Moreover, UV compositions tend to have high molecular weights and a
substantial degree of cross linkage due to the highly reactive
nature of the composition. As a result, many of these compositions
suffer from low durability and resin shrinkage. With the use of
many such compositions, an inordinately high amount of UV light is
required to cure. New formulations that lessen these problems
typically suffer from diminished abrasion, chemical, and scratch
resistance as well as low thermal stability and adhesion.
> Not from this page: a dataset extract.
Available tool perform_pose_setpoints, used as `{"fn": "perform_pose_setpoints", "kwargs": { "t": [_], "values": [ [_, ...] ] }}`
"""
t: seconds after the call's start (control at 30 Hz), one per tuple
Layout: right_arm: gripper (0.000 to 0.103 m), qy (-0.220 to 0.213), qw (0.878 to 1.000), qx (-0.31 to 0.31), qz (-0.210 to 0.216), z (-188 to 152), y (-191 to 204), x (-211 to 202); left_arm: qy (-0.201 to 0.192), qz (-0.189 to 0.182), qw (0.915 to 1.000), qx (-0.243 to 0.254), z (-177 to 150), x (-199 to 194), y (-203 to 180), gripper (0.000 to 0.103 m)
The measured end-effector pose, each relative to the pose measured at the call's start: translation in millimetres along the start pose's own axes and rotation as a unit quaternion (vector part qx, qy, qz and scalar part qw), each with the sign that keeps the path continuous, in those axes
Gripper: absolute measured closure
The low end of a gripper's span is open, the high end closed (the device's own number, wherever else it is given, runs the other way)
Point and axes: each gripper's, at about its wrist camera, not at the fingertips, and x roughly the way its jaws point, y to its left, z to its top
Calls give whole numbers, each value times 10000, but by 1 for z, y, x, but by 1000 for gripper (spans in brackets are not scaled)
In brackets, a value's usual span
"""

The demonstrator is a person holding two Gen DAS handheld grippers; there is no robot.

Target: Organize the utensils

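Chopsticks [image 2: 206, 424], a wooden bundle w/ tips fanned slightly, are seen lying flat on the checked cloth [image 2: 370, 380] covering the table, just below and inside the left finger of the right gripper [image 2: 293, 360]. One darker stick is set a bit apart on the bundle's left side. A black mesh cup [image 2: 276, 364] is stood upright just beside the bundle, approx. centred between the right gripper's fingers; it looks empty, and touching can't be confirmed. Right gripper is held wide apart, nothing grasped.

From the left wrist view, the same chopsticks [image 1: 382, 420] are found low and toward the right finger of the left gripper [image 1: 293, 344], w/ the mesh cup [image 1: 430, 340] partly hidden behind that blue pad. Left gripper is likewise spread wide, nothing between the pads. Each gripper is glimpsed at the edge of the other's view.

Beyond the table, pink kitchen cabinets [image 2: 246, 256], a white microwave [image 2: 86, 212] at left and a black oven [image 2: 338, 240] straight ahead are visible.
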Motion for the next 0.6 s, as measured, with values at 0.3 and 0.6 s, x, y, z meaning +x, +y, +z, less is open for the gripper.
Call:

An
additional disadvantage of typical UV compositions is their lack of
stability which results in dispersion. With some compositions,
suspended solids fall out of solution after a period of one to two
days. Dispersion adversely affects the gloss and clarity of the
finished product. To combat this problem, new compositions have
been formulated with higher viscosities which often lessen the
flowability of the composition. These viscous formulations rule out
spray application and provide for an unsuitably high dipping
thickness.
[0007] Accordingly, there exists a need for improved processes of
forming heating elements on a substrate; and in particular for
improved processes of forming heating elements on substrates that
are flexible and/or damaged by VOCs.
SUMMARY OF THE INVENTION
[0008] The present invention overcomes the problems encountered in
the prior art by providing in one embodiment a method for
depositing heating elements on a substrate. The method of the
invention comprises applying a photocurable composition to a
substrate in a pattern having one or more grid lines. The
photocurable composition is curable into an electrically conductive
layer. Moreover, volatile organic compounds are present in the
photocurable composition in an amount of less than about 10% of the
total weight of the photocurable composition. After the
photocurable composition is applied to the substrate, it is
illuminated with light for a sufficient period of time to cure the
photocurable composition that has been applied to the substrate.
The method of the present invention is advantageously used to form
a heating element on flexible substrates which typically contain
plastics that are at least partially soluble in volatile organic
compounds or softened by volatile organic compounds. Such
substrates are not amenable to composition that are thermally cured
and may be degraded by compositions that contain solvents and other
volatile organic compounds.
[0009] In another embodiment of the present invention a heating
element deposited on a flexible substrate by the methods of the
invention is provided.
BRIEF DESCRIPTION OF THE DRAWINGS
[0010] FIG. 1 is a top view of a heating element made by the method
of the present invention having two busbars;
[0011] FIG. 2 is a top view of a heating element made by the method
of the present invention having three busbars;
[0012] FIG. 3 is a cross section of a multilayer structure which
incorporates a heating element made by the method of the
invention;
[0013] FIG. 4 is a cross section of a refinement of the invention
in which a thermally insulating layer is incorporated in a
multilayer structure which includes a heating element made by the
method of the invention; and
[0014] FIG. 5 is a top view of a heating element made by the method
of the present invention having three busbars and gridlines
arranged in a cross-hatching pattern.
DETAILED DESCRIPTION OF THE PREFERRED EMBODIMENT(S)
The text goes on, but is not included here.